More than 1,200 Dundee children are learning about climate change during COP26 Schools Week at the city’s science centre.
A series of activities, demonstrations and experiments for P4 to P7 pupils from 13 primary schools are being delivered by Dundee Science Centre.
Parents, grandparents and carers will be keen to know what they are learning about the planet and how – so we enlisted the centre’s Carlene Cura to give us the lowdown.
The first group of pupils from Longhaugh Primary School was joined by Scotland’s Minister for Children and Young People Clare Haughey on Monday.
They will be followed by classes from Forthill, Mill of Mains, St Andrew’s, St Peter and Paul’s, Ballumbie, Dens Road, Fintry, Downfield, Tayview, Eastern, Ancrum Road and St Fergus’ primary schools over the coming days.
What are they learning?
During two-hour workshops children are discovering how seas and oceans are warming, about renewable energy and how climate change can affect our health.
Here are three things Carlene told us they are discovering:
1. Ocean acidification impacts coral reefs and shellfish
As oceans are made more acidic by soaking up CO2, corals and animals with shells made of calcium carbonate use more energy repairing their shells, leaving less for growing or reproducing. An experiment shows the impact of acid by combining vinegar and calcium carbonate in a test tube and letting it fizz.
2. How CO2 traps heat
In the atmosphere carbon dioxide, the greenhouse gas which has caused most of human-made global warming, traps infrared light or heat. The effect is demonstrated using an infrared camera to show how infrared light given off by humans is blocked by a perspex screen – like CO2 – but permeates through a binbag.
3. How engineers are fighting combat change
Children learning about renewable energy technology by trying their hand at being climate engineers. They are challenged to build their own simple windmill, using templates and split pins, then put them to the test.

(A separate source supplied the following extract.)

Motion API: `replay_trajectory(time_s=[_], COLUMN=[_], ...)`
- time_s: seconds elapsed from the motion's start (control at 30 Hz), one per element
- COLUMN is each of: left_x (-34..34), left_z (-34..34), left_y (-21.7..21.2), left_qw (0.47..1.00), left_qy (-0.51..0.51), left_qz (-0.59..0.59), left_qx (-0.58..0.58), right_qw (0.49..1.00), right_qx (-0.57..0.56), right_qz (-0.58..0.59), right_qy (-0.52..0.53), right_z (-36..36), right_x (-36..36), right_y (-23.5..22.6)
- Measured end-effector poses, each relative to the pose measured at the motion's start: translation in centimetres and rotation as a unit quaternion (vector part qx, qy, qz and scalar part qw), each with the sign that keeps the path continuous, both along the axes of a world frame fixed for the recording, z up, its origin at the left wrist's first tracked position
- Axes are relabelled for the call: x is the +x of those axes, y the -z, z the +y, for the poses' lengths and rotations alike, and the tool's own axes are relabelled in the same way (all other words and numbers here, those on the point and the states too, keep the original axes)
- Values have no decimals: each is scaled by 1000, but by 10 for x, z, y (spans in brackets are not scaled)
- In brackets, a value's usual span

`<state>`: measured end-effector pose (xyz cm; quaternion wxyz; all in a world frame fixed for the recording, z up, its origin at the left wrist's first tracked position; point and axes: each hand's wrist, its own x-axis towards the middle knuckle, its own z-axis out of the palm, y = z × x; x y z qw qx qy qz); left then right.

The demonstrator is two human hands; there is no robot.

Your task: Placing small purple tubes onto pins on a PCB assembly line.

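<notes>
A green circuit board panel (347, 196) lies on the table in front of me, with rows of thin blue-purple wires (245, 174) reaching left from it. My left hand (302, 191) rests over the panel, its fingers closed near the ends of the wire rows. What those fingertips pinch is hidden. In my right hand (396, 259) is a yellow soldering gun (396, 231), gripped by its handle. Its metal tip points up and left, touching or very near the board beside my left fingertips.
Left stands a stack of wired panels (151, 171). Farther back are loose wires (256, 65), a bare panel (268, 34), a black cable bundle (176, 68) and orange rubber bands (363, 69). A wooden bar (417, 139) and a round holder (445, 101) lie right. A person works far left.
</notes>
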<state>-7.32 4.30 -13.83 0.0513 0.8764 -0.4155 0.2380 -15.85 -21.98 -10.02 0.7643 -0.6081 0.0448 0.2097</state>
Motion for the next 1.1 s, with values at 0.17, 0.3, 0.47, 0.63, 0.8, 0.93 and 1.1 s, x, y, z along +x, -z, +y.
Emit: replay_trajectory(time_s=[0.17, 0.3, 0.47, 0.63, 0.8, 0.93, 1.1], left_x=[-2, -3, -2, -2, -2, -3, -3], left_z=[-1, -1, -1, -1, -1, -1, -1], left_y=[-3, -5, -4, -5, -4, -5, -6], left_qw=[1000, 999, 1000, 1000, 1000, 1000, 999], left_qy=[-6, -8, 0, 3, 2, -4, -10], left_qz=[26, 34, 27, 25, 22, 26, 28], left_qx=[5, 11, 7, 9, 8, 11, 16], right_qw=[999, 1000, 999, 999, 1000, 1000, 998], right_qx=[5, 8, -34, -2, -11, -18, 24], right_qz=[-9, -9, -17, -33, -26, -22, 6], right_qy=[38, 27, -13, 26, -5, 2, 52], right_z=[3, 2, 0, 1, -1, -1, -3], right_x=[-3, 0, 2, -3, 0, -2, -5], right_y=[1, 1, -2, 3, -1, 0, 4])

Carlene, the centre’s development and fundraising advisor, said: “It’s important for us to continue the legacy of COP26 and ensure that these subjects continue to be in reach of younger people.
Who knows, we might even shape the next generation of change-makers in the process!”
Carlene Cura, Dundee Science Centre
“Rather than leaving the climate decision-making to the policy-makers and the big names, they too can see that they have a role to play.
“Our COP26 Schools Week will drill down to the detail, bring the topics to life and show their relevance to each and every one of the children involved.
“Who knows, we might even shape the next generation of change-makers in the process!”
Why is COP26 Schools Week taking place?
The centre was asked by Dundee City Council to host COP26 Schools Week, which has been partly funded by the Edina Trust.
Ms Haughey said the Scottish Government was determined to ensure the climate change summit reached out to communities far beyond negotiations in Glasgow, and has provided almost £950,000 to allow children and young people to participate.
She said: “The COP26 Schools Week being hosted by Dundee Science Centre in partnership with Dundee City Council is a great example of continuing the legacy of COP26 and underlines the importance of the voice of children and young people on this issue.
“We all need to play a role and our communities and children and young people will be at the heart of that action.”